Die ewigen Rivalen

BERLIN. Heute will die FDP-Spitze mit Angela Merkel und mit Edmund Stoiber über Koalitionschancen reden – und alle wissen, die liberalen Verhandlungsführer Guido Westerwelle und Wolfgang Gerhardt sind tief zerstritten.

Westerwelle (43), durch den FDP-Wahlerfolg auch parteiintern gestärkt, will die ganze Macht. Neben dem Parteivorsitz möchte er auch die nunmehr 61-köpfige liberale Fraktion führen. Der gelernte Jurist hält sich für den ausgefuchsteren Strategen und den mit Abstand talentierteren Redner. Die Wahl des Fraktionschefs soll in der konstituierenden Sitzung der FDP-Bundestagsfraktion am kommenden Mittwoch erfolgen. Zunächst hatte es so ausgesehen, dass Gerhardt kampflos das Feld räumen würde. Schließlich war vor der Wahl mit Westerwelle abgesprochen worden: Gerhardt wird neuer Außenminister, Westerwelle der neue Gesamtführer der Partei. Auf den zweiten Teil der Absprache pocht der Parteivorsitzende jetzt. Dazu FDP-Generalsekretär Dirk Niebel gestern: "Natürlich hat der Parteichef als Wahlsieger das Zugriffsrecht auch auf den Fraktionsvorsitz." Da aber völlig offen ist, ob die Liberalen überhaupt mit an die Regierung und damit an Ministerposten kommen, "klammert Wolfgang Gerhardt, der als Ritter ohne Amt nicht gerne in die Bedeutungslosigkeit abdriften möchte", wie es einer der neuen FDP-Abgeordneten gestern formulierte.In der liberalen Fraktion sitzen 40 Prozent der Abgeordneten erstmals im Bundestag. Die neue Fraktion hat sich stark verjüngt. Und die Jungen "stehen eindeutig auf Westerwelle", wie es heißt. Doch Gerhardt hat nach wie vor viele ältere Verbündete in Fraktion und Partei, so dass es für Westerwelle nicht ohne Risiko wäre, in eine Kampfabstimmung zu gehen.
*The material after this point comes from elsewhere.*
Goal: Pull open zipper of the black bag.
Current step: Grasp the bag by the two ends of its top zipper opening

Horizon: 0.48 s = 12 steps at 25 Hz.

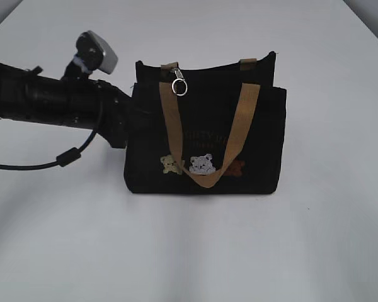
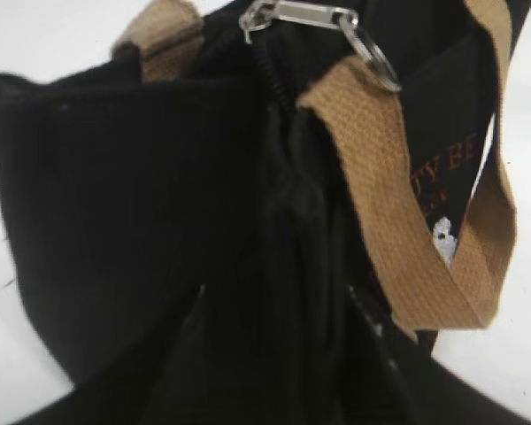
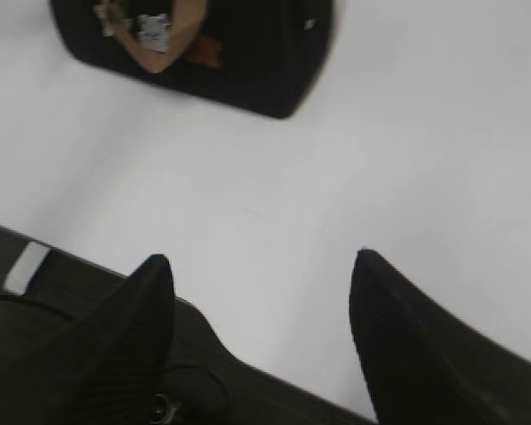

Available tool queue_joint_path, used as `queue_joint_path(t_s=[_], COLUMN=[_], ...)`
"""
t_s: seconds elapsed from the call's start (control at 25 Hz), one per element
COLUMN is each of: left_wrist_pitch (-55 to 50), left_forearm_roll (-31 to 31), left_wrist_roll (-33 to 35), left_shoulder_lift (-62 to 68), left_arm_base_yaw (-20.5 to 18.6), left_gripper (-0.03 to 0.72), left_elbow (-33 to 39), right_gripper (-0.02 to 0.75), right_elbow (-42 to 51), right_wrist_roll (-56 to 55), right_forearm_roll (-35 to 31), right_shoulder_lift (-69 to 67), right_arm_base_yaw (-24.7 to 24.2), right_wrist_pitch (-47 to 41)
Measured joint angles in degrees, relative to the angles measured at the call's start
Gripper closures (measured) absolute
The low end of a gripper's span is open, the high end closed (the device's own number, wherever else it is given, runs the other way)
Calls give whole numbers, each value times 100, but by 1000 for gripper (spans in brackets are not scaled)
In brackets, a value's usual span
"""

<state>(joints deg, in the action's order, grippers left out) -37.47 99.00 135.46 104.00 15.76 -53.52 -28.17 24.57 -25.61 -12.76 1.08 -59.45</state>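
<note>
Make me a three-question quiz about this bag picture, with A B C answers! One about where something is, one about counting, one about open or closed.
1. Where is the zipper slider?
A. left end of the bag top
B. middle
C. right end

2. How many bear patches are on the black bag?
A. one
B. three
C. five

3. The right gripper is:
A. shut on the strap
B. open, holding nothing
C. shut on the zipper

Answers: 1 A, its ring hangs by the left strap; 2 B, beige, white, brown; 3 B, fingers apart over bare table.
</note>
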Motion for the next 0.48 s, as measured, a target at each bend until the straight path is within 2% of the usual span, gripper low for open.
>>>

In einem Vier-Augen-Gespräch, so hieß es gestern, wollten die beiden Spitzenliberalen jetzt zügig ihre Ansprüche klären.

Der Kampf um die Führungsmacht hat eine lange Vorgeschichte. Nach dem sensationellen Ergebnis bei der Landtagswahl in Nordrhein-Westfalen im Mai 2000 mit 9,8 Prozent waren sich der damalige FDP-Landeschef Jürgen Möllemann und der damalige FDP-Generalsekretär Guido Westerwelle einig: Wolfgang Gerhardt wird als Parteichef abgelöst. Sein Image galt als zu langweilig, dröge und bieder. Als "schnarchender Löwe von Wiesbaden" wurde der Hesse bespöttelt. Nach einem langen und quälenden Prozess setzte sich schließlich der als "Vermarkter des liberalen Zeitgeistes" gefeierte Westerwelle durch. Im Januar 2001 einigten man sich in einem Vier-Augen-Gespräch, künftig die Bundespartei "im Tandem" zu führen: Gerhardt als FDP-Fraktionschefs im Bundestag, Westerwelle als neuer Parteichef.

Die FDP wurde zur Spaßpartei umfunktioniert. Und Wolfgang Gerhardt litt sehr. Guido-Mobil und Big-Brother-Show sind zwei Stichworte für die Ausflüge ins seichte Fach, die gründlich daneben gingen. Am Ende erreichten die Liberalen nur magere 7,4 Prozent. Zum politischen "Rückspiel" holte Gerhardt im April 2005 aus, als er ohne Absprache mit dem Parteichef ein "Wahlprogramm 2006" präsentierte, das in den Reihen der Liberalen starken Beifall fand. Über Nacht haftete dem 61-jährigen Gerhardt auf einmal die Aura des liberalen Hoffnungsträgers an.